Not possible Feb 25, 2008

Jeremy Fuller wrote:


I am just getting started in the translation field and I have been testing some CAT programs lately.

I am currently using OmegaT 1.7, and I would like to make two translation segments into one.

As yet, there is no such segment split/merge function in OmegaT.

You can, of course, make two sentences out of one within a segment, or spread a single sentence over two segments:

This is a segment and it has one sentence.
This is a segment. It originally had one sentence


This is a segment.
This is a segment and

It has two sentences.
it originally had two sentences.

For languages with similar syntax, this works on most occasions, and even when it doesn't, it can still be done; it simply results in more or less nonsensical TMs for the segments concerned (but the target text is perfectly serviceable).
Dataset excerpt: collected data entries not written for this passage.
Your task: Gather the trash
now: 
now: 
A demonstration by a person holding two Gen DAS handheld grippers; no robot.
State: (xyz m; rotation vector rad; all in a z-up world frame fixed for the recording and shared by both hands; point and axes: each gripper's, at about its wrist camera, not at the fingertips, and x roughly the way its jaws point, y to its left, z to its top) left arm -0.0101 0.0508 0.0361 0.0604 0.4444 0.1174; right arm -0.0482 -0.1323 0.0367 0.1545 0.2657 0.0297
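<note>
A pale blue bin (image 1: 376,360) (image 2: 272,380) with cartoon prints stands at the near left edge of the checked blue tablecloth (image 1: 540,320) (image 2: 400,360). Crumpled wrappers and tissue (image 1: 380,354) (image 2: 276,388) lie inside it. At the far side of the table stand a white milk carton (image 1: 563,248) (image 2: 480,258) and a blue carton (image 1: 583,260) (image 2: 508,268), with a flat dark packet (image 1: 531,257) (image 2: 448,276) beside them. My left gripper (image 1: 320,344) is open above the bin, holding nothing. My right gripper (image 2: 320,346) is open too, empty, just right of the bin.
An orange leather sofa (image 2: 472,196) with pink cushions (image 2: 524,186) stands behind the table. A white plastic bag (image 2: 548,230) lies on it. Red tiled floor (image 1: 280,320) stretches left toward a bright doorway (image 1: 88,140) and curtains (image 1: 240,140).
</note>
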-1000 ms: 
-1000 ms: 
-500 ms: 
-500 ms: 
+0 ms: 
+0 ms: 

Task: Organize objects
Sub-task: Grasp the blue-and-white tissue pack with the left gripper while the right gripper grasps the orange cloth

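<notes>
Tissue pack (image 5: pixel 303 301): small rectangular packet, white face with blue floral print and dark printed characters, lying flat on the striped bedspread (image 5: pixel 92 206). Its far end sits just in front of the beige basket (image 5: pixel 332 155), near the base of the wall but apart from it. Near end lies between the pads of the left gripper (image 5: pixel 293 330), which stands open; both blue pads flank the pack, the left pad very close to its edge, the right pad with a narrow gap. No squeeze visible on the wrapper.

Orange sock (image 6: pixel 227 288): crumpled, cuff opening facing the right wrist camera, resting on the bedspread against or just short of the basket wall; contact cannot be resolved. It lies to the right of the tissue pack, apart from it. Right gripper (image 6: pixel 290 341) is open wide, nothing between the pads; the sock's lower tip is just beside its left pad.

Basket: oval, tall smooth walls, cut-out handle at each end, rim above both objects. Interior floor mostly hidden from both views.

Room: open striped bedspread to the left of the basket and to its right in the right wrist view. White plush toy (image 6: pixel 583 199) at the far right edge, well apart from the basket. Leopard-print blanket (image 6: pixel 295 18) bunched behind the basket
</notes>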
Another thing you can do is to edit the source text: insert or remove the full stops where you wish to change the segmentation behaviour.

Although a segment split/merge function would certainly be desirable, it's quite possible in practice to live without it and still achieve the desired result. If you find that you frequently make changes to the sentence structure, though, you might consider using paragraph rather than sentence segmentation.



Not easily done, but it is possible, sometimes Feb 25, 2008

Jeremy Fuller wrote:
I am currently using OmegaT 1.7, and I would like to make two translation segments into one.

If the two sentences are in two different paragraphs, then there is no way you can do it without actually editing the source document.

If the two sentences are in the same paragraph, you can do it, but it is a bit daunting if you haven't done it before. What you must do, is to add the first sentence to the segmentation rules as an exception. Often you can just add the two or three words closest to the sentence break, but it may be safer to just add the first sentence in its entirety.

So, go Options... Segmentation... Add, and add a dummy language with the language code ".*". Then move that language to the top. Then click Add in the bottom set of options to add a rule.

The tickbox "break/exception" should not be ticked. The "pattern before" item should contain the first sentence. Note that spaces should be changed to "\s". The "pattern after" can be just "\s" (or I'm not sure about Japanese).

So, if your text is this: "This is a dog. This is a cat.", then your segmentation rules will be this:

(no tick) | This\sis\sa\sdog\. | \s

Take a look also at how the abbreviations in the English rules are done.

[Edited at 2008-02-25 11:03]


Non-breakable space is your friend Feb 25, 2008

I'm quite lazy to monkey around with the segmentation rules for just one or two segments. I simply open the source file (I work mostly with and glue two pieces of text with a non-breakable space (Ctrl+Space, if you did not know that). Then I reload the project and enjoy.


Jeremy Fuller
Japanese to English
problem with the period? Feb 27, 2008

Thanks to everyone for their replies.

I tried using Samuel's trick, but I can't seem to make it work. Not sure if this is because I am using the trick on a Japanese sentence or if I am just doing it wrong.

Or, it is possible that there is a problem with the "\" symbol. On Japanese operating systems it tends to change into the yen mark depending on the program and the computer's mood.

The force break didn't seem to work either. Although I am glad to have that information.

In the end, I erased the Japanese period at the end of the first sentence and replaced it with an English period.

Then my two sentences became one segment in OmegaT.